Salah satu LSM yang membantu para penggila apel adalah Winrock International.

“Bahkan sebelum saya membeli tanah, saya mengenal LSM Amerika ini yang membantu petani dengan transfer teknologi dan pengetahuan. Mereka berada di Uttarakhand. Saya segera berkomunikasi dengan mereka melalui email, dan ipar saya dan saya pergi menemui mereka. Pada Mei 2003, salah satu ahli mereka mengunjungi peternakan dan membantu saya dengan metode yang akan digunakan dan membimbing saya,” tambah Vikram.

Rajani mengatakan meskipun tantangannya banyak, mereka tidak berkompromi dengan kualitas batang bawah dan peralatan. “Saya menyadari bahwa metode yang dilakukan oleh petani tradisional akan memakan waktu lama untuk membuahkan hasil. Saya melakukan banyak penelitian tentang metode yang digunakan di Belanda, Italia, dll. Saat itulah saya belajar tentang pertanian dengan kepadatan tinggi,” kata Vikram.

“Pada batang bawah bibit tradisional, dibutuhkan sekitar 5-10 tahun untuk mendapatkan hasil yang baik. Di batang bawah klon, kami mendapatkan hasil yang baik dalam tiga tahun. Selain itu, meskipun kami dapat menanam sekitar 50 bibit di satu lahan bigha menggunakan metode tradisional, dalam pertanian dengan kepadatan tinggi, yang kami gunakan, kami dapat menanam 200 bibit di satu lahan bigha yang sama,” kata Vikram.

Saat ini, dia masih bekerja, ditempatkan di lokasi yang berbeda dan mengunjungi pertanian selama akhir pekan. Dia pensiun pada tahun 2019 dan sekarang mengejar pertanian penuh waktu.

“Saya harus melakukan pekerjaan seminggu penuh dalam satu hari. Kami biasa mencoba batang bawah yang berbeda dan belajar sesuatu yang baru setiap tahun. Rajani dan saya sangat sabar dan optimis. Setelah mencoba selama bertahun-tahun, kami memiliki formula yang sempurna dan merasakan kesuksesan sekitar tahun 2013-14. Kami tidak pernah menyerah. Saya sangat bertekad untuk memastikan bahwa kami menanam apel,” kata Vikram.

Setelah kesuksesan itu, tidak ada kata mundur. Saat ini, keluarga Rawat mengatakan mereka memiliki lebih dari 20.000 tanaman apel dan mempekerjakan 70 orang di kebun mereka.

Mereka juga menjalankan farmstay, dan menghasilkan total pendapatan sekitar Rs 1,5 crore per tahun.

apel di kebun rawatApel tumbuh di kebun Rawat

“Hari ini, orang-orang dari seluruh negeri dan dunia datang untuk melihat pertanian kami. Mereka belajar budidaya apel dari kami. Semua perjuangan kami membuahkan hasil,” kata Rajani, seraya menambahkan bahwa mereka juga menggunakan teknik dan teknologi dari Israel.

“Kami sekarang telah memulai otomatisasi kebun. Kami membeli teknologi dari Israel dan sepenuhnya merenovasi kebun kami dua tahun lalu. Sensor membantu dalam memberikan air dan nutrisi ke tanaman. Kami telah beralih dari apel dengan kepadatan tinggi ke apel dengan kepadatan sangat tinggi. Ini mempengaruhi produksi kami dalam dua tahun terakhir, tetapi akan membuahkan hasil di masa depan, ”kata Vikram.

Menyampaikan informasi ke lebih banyak petani

Vikram bersama keluarganyaVikram bersama keluarganya di pertaniannya

Sementara Vikram telah berada di Himachal sejak tahun 2000, dia berasal dari Uttarakhand.
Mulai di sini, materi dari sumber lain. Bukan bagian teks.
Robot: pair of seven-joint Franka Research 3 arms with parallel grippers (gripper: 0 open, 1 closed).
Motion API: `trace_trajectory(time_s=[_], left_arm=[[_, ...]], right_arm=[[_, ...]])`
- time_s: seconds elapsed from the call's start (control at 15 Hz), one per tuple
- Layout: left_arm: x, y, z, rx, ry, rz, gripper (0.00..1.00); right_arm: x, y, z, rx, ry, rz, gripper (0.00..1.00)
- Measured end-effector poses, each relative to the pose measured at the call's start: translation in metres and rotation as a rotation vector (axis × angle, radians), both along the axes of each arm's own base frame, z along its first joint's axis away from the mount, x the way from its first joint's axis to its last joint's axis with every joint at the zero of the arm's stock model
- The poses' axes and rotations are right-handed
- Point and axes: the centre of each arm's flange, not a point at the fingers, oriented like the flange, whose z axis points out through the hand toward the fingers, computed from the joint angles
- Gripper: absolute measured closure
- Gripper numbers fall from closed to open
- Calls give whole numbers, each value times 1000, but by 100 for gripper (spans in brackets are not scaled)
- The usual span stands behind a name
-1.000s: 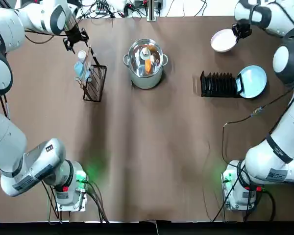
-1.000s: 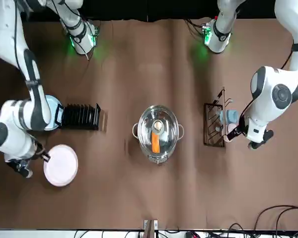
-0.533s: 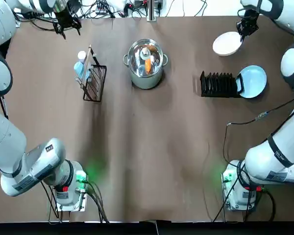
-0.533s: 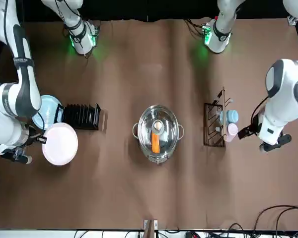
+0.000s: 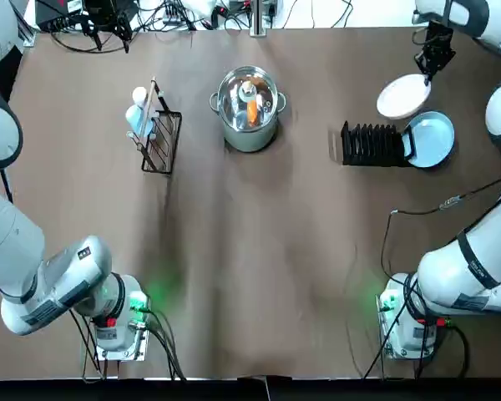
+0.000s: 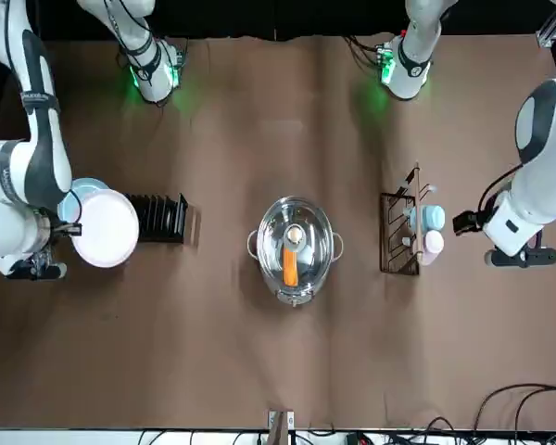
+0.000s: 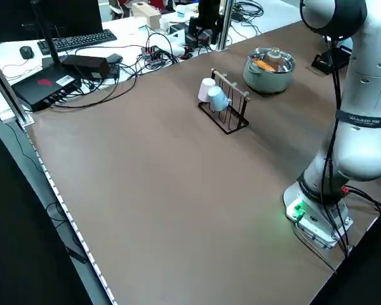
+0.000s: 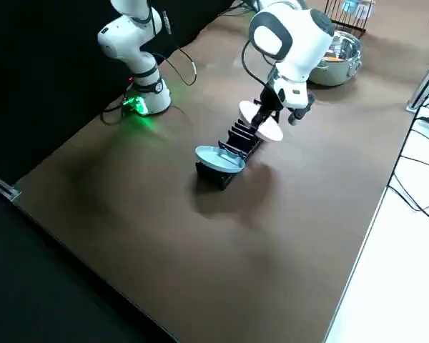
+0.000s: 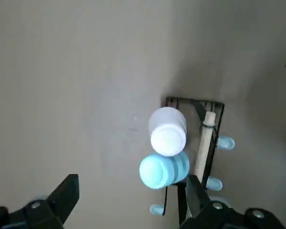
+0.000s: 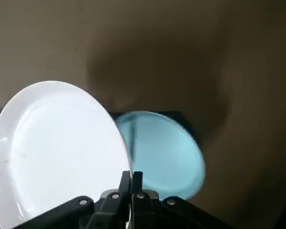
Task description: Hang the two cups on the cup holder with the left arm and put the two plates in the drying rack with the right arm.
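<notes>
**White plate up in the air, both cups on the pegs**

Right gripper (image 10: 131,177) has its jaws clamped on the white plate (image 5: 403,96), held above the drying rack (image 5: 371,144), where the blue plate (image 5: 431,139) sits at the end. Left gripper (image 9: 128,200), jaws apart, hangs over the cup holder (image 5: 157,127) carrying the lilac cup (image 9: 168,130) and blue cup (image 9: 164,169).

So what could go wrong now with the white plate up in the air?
The right gripper pinches only the rim of the white plate, so it might slip and drop. It hangs right above the blue plate already leaning at the end of the drying rack; coming down, it might knock that one or miss a slot.
</notes>
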Motion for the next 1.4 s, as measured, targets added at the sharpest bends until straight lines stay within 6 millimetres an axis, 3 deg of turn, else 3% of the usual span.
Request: trace_trajectory(time_s=[0.27,0.6,0.93,1.07,1.2,1.4], left_arm=[[1,-19,22,26,-24,-32,0],[-1,-29,43,52,-56,6,0],[-31,-20,110,-35,-118,66,0],[-50,-22,124,-26,-89,20,0],[-51,-23,120,-25,-73,-1,0],[-50,-23,115,-25,-60,-14,0]], right_arm=[[-10,1,-14,-142,60,108,97],[-27,5,-29,-310,129,242,97],[-36,22,-25,-362,86,345,97],[-43,27,-28,-398,42,428,97],[-45,33,-29,-447,25,449,97],[-49,66,-37,-491,-21,432,97]])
Melihat migrasi yang intens di negara asalnya, ia mulai mengunjungi petani di sana dan mengajari mereka teknik bertani.

“Saya telah memberikan pelatihan gratis kepada petani di Uttarakhand dan Himachal. Kita perlu membantu mereka meningkatkan hasil untuk mencegah migrasi. Saya berencana untuk membantu lebih banyak petani dalam beberapa hari mendatang,” kata Vikram.
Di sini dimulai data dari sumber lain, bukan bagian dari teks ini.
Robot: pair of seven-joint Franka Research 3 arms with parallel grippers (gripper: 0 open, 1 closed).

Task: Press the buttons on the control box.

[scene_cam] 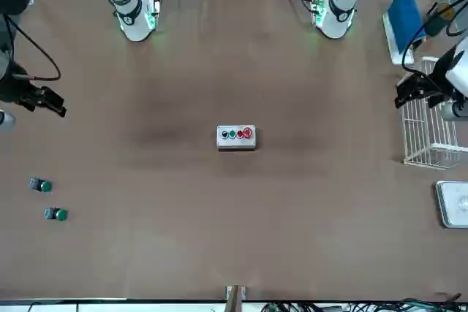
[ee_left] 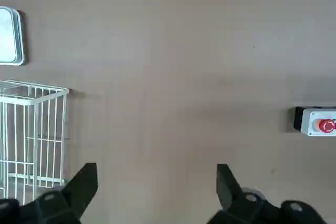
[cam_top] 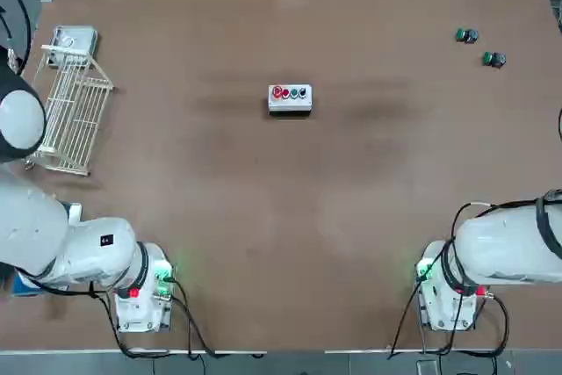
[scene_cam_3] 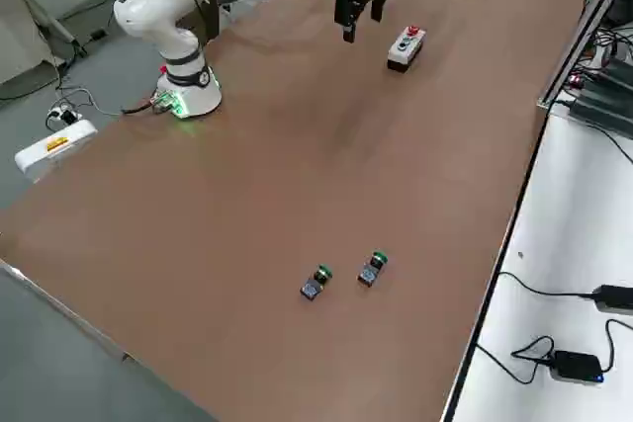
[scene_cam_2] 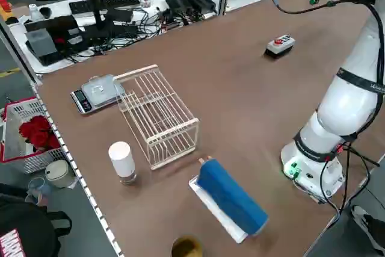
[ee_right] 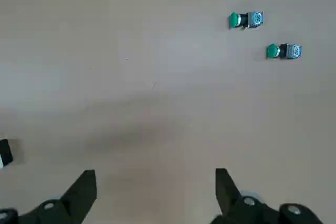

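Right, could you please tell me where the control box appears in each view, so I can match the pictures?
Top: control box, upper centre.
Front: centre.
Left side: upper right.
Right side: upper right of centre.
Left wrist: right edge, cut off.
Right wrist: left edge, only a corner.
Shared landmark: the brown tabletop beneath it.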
Ia mengatakan, sejauh ini ia telah melatih 11.000 petani secara gratis. Dia mengunjungi pertanian di Uttarakhand dan memberikan pendapat tentang apel dan buah-buahan lain yang ditanam di sana. Dia telah membagikan lima lakh pohon apel.
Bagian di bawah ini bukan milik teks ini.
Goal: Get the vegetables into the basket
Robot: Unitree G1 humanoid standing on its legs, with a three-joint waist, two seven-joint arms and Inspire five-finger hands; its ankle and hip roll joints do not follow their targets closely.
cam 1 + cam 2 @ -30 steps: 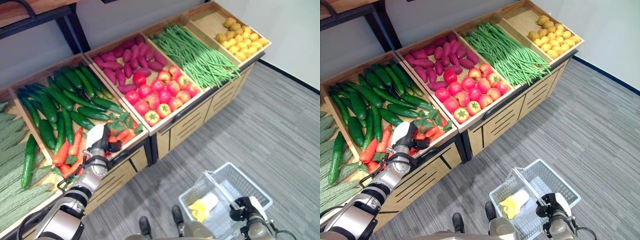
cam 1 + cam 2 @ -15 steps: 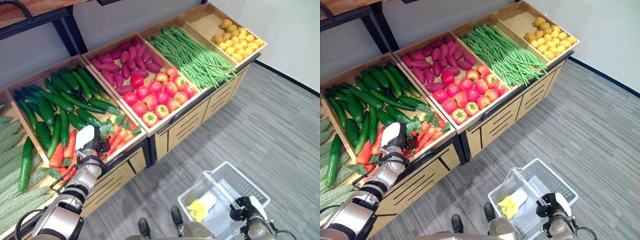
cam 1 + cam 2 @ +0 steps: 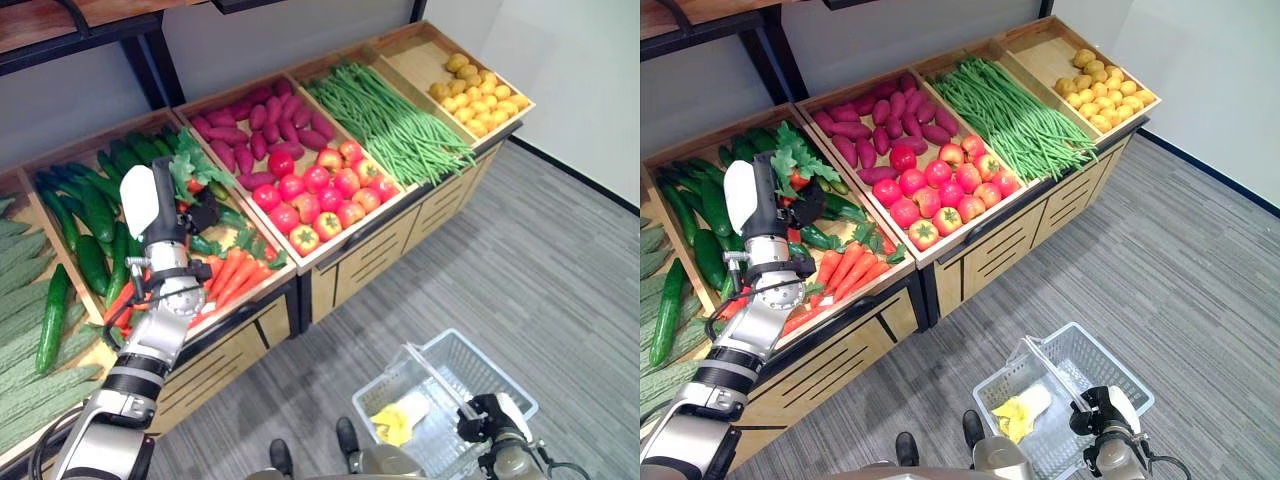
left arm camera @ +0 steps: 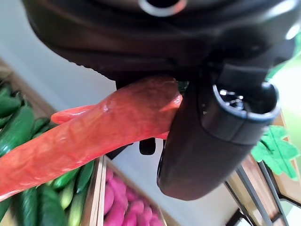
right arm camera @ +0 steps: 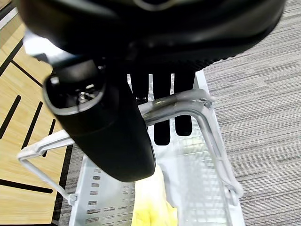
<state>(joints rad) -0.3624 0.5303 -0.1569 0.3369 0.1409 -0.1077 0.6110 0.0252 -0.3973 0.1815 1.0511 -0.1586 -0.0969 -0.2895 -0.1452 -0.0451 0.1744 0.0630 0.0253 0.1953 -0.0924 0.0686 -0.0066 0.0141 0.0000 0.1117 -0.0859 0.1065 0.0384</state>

“Uttarakhand sangat baik untuk budidaya apel, blueberry, walnut, dan kiwi. Saya melatih petani dalam hal itu, dan mereka melakukannya dengan baik. Alat untuk memastikan migrasi terbalik adalah produksi buah. Saya senang bahwa banyak anak muda yang maju sekarang. Saya berencana untuk melanjutkan pekerjaan ini dan membantu negara bagian saya,” kata Vikram.